Something is bothering me this past week. I've been taking some stabs at reducing the maximum render time of a site, when the caches are all empty. I cache certain components and queries, but when the caches are primed the render time is under 500ms and I think that's pretty good. That worst case senario, however, is just not acceptable. Worse than a couple seconds. That isn't time that should be taken. I dug in and found a really bad pattern.
It isn't hard to make a page faster, but the default is to be as slow as possible. We have to understand this pattern. I am looking at this in relation to Django, but I have a feeling there are similar patterns other places.
The common tagging application is a good example. It makes it really easy to tag objects, count them, query by them, and build those clever little clouds. You're given lots of new wrappers for all the common tag-related queries you'd need to do. This may be a source of the problem. We've gotten into a rut of complacency with components that give us more rope than we need to hang ourselves. Abstraction hides the cost of operations.
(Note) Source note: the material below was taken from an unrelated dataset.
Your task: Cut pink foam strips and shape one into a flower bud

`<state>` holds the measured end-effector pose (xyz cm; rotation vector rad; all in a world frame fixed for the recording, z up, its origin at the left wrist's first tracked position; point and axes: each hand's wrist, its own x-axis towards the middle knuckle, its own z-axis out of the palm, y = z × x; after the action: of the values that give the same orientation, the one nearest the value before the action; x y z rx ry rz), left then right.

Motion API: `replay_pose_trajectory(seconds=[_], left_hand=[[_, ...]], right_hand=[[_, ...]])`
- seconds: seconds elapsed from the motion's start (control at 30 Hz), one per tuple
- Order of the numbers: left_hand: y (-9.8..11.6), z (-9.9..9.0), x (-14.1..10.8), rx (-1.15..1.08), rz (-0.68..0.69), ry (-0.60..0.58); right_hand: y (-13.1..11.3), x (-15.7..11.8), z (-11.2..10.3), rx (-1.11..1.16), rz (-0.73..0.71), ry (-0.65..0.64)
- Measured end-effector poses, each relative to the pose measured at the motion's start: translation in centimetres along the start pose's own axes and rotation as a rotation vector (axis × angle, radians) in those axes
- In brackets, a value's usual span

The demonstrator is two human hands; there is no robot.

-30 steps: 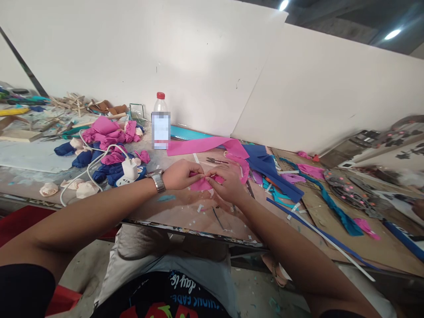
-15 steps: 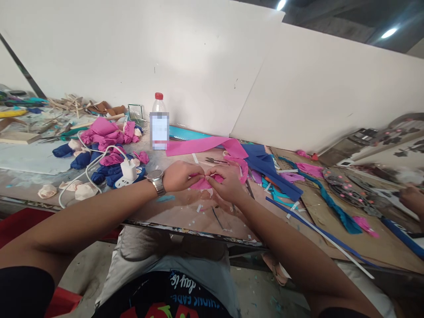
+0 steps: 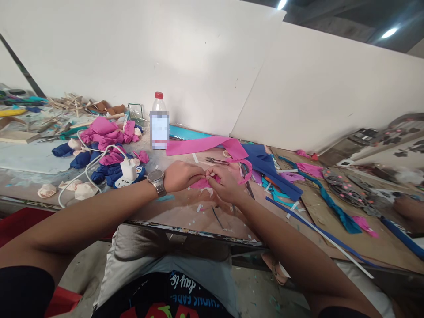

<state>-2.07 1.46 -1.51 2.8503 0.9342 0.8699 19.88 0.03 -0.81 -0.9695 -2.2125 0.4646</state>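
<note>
My left hand [image 3: 184, 176], with a metal watch [image 3: 156, 179] on its wrist, pinches a piece of pink fabric [image 3: 199, 183] near the table's front. Fingertips touching it from the right, my right hand [image 3: 221, 182] is closed on the same fabric. Most of the piece is hidden behind my fingers. A longer pink strip [image 3: 205, 145] lies behind the hands and curls down on the right side. Small scissors [image 3: 217, 160] rest just beyond my right hand.
Left of my hands are pink and blue fabric bundles [image 3: 102, 132] and a power strip with a white plug [image 3: 128, 170]. A red-capped bottle [image 3: 159, 104] stands behind. Blue fabric [image 3: 261, 161] and a thin white stick [image 3: 331, 243] lie rightward. Another person's hand [image 3: 409, 207] is at far right.
My right fingers have shifted slightly and curled over the pink fabric. The curled end of the strip beside my right hand now forms a wider loop. The other person's hand has moved.
</note>
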Motion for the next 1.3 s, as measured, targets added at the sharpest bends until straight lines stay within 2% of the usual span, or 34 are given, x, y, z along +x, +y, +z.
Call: replay_pose_trajectory(seconds=[0.5,0.77,1.1,1.3], left_hand=[[-0.66,0.44,-0.05,0.017,0.021,0.038],[-0.38,0.47,-0.11,-0.002,0.035,-0.001],[-0.39,0.23,-0.1,-0.035,-0.024,-0.024],[0.01,-0.22,0.12,-0.115,-0.083,0.008]], right_hand=[[0.44,0.06,-0.27,-0.03,-0.072,0.039],[0.21,0.08,0.05,-0.1,-0.046,-0.056],[0.38,0.11,-0.11,-0.044,-0.116,0.013],[0.4,0.17,-0.05,-0.061,-0.141,0.051]])
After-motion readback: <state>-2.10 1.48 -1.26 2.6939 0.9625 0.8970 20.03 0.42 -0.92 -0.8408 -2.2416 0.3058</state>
Are we asking the really simple question: Why are we pulling when we could be pushing? With one of the most read-heavy information systems in the world, everything revolves around the needs and demands of the almighty HTTP request. A browser asks a question and then we go and figure out the answer. We are, by default, building our software around the read when we should be building around the write.
Caching is lazy. We should be pro-active. How often is a tag cloud going to change? Only when the taggings change, of course. No page request should ever generate a tag cloud. We should be building the cloud, as a static html snippet, every time the tags change. When we're actually rendering a page, we should just insert that current snippet.